Au 1er semestre 2025, les charges financières — intérêts et commissions — s’élèvent déjà à 501,1 milliards FCFA, dont 403,5 milliards pour la dette extérieure. En glissement annuel, c’est +290,78 milliards FCFA. Pourquoi ? « La prise en charge intégrale de la dette bancaire contractée sans autorisation parlementaire préalable, intégrée désormais dans l’encours total ».
Le stock, lui, reste à 130 % du PIB selon la Stratégie de gestion 2026-2028. L’objectif : 101 % en 2028 15 % de la dette arrive à échéance dans un an. Entre 2026 et 2028, le Sénégal doit refinancer 14 870 milliards FCFA, soit près de 6 000 milliards par an.
Le FMI salue « l’engagement en faveur de la transparence » et accepte de plaider un waiver pour débloquer un nouveau programme. « Toutes les données sont stabilisées », dit Cheikh Diba.
Mais le risque demeure « modéré de surendettement ». Le service de la dette représente 16 % des recettes budgétaires.
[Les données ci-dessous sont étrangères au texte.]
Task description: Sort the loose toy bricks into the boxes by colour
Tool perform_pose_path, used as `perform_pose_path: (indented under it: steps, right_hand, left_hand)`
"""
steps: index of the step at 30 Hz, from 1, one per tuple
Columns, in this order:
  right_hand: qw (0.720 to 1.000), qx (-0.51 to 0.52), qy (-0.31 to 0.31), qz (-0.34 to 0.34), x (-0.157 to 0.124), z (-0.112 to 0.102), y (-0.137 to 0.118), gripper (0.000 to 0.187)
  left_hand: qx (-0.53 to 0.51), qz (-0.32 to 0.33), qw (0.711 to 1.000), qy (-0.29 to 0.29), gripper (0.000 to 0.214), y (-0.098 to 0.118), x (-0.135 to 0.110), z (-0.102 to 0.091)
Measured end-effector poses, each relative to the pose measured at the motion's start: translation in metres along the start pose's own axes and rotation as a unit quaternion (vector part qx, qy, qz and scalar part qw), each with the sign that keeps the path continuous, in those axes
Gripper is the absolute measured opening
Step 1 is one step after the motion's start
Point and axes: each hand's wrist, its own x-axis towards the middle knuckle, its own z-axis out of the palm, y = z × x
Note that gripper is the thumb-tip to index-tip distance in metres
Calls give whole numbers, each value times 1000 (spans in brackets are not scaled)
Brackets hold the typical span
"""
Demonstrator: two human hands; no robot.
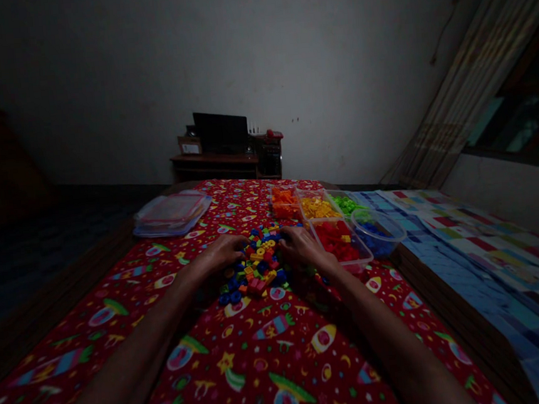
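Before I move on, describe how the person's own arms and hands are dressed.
The left hand and right hand are bare, with no gloves. The left forearm and right forearm are slim and uncovered; no sleeve, watch or bracelet shows on either. The light is too dim to make out small markings or rings.

Dim overall — far left murky — edges stretched.

L arm, R arm: extd fwd | L hand, R hand: apart | fingers bent
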Motion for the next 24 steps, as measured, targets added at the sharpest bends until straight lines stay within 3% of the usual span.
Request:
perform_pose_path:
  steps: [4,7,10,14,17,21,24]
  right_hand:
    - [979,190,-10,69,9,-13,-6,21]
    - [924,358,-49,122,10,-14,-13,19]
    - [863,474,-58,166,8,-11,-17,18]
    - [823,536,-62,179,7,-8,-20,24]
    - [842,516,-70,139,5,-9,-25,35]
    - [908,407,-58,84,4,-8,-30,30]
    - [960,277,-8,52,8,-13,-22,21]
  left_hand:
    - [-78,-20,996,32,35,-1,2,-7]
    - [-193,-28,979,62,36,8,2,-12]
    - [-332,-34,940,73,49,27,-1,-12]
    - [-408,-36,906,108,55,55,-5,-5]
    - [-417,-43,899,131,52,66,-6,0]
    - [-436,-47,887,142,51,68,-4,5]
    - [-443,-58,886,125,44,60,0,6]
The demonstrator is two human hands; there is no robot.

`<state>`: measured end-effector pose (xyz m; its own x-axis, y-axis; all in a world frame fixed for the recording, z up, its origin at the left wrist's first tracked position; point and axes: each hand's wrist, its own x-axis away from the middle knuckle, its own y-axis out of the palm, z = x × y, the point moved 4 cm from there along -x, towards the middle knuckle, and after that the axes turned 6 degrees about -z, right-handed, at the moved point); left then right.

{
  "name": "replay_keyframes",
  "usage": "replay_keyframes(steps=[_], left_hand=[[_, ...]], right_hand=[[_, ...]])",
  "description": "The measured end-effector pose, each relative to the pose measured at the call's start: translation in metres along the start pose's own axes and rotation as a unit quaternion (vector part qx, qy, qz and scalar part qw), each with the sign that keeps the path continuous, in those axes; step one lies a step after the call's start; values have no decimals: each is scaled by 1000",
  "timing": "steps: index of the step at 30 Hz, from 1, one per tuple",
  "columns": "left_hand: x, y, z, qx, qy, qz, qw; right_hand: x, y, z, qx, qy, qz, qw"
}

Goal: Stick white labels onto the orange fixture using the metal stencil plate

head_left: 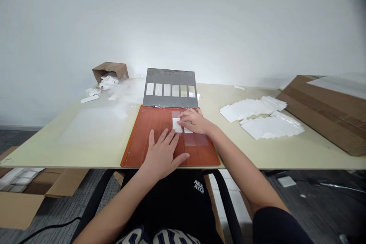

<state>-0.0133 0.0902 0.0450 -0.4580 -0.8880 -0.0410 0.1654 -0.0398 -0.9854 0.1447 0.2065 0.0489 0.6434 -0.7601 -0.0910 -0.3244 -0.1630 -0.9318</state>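
An orange-red grooved board (145,137) lies at the near edge of the table in front of me. A grey metal lid (170,74) with a row of rectangular windows stands hinged open at its far side. My left hand (162,156) lies flat on the board, fingers spread. My right hand (194,121) rests on the board further back, its fingertips pressing a small white card (176,125) into a slot. Clear rectangular pieces (196,140) sit in the slots beside my right wrist.
Two heaps of white packets (261,118) lie on the table to the right, with a flat cardboard box (326,110) beyond. A tipped small carton (110,70) spills white slips at the back left. An open cardboard box (25,188) stands on the floor to the left.
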Motion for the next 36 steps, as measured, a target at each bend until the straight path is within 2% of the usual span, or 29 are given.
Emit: replay_keyframes(steps=[12,17,24,30,36], left_hand=[[-23,2,-5,-24,-57,-21,998],[-25,3,-7,-19,-46,-2,999],[-27,-1,-6,-24,-40,-6,999],[-19,-1,5,-33,-32,16,999],[-20,5,13,-21,-23,-1,1000]], right_hand=[[0,0,1,15,-4,-4,1000],[-1,1,2,19,-7,13,1000],[-4,4,8,22,-9,27,999],[-5,3,9,19,-17,35,999],[-5,1,7,12,2,32,999]])
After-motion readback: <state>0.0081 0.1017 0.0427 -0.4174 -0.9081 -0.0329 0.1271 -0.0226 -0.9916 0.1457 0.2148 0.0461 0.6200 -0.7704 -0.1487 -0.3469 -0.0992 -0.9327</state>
Les pics de remboursement 2026-2028 inquiètent.
La gestion 2025 est une prouesse : ramener le déficit de 13,4 % en 2024 à 6,44 % en 2025, apurer 474 milliards d’arriérés, tenir 98,8 % des recettes malgré l’arrêt des dons, tout en lançant GTA et Sangomar.
Mais les cibles non atteintes rappellent la fragilité : dépendance aux recettes fiscales, investissements freinés, dons extérieurs absents. Et surtout, les charges de la dette étouffent : +290 milliards en 6 mois, 5 100 milliards à payer en 2026.
Le Sénégal a réconcilié ses chiffres avec le FMI. Reste à réconcilier sa dette avec sa capacité de remboursement. Comme le dit le FMI : « l’achèvement de la réforme sur la gestion de la dette et la mise en œuvre complète des mesures correctives seront essentiels ». 2025 fut l’année de la transparence. 2026 sera celle de la vérité des prix.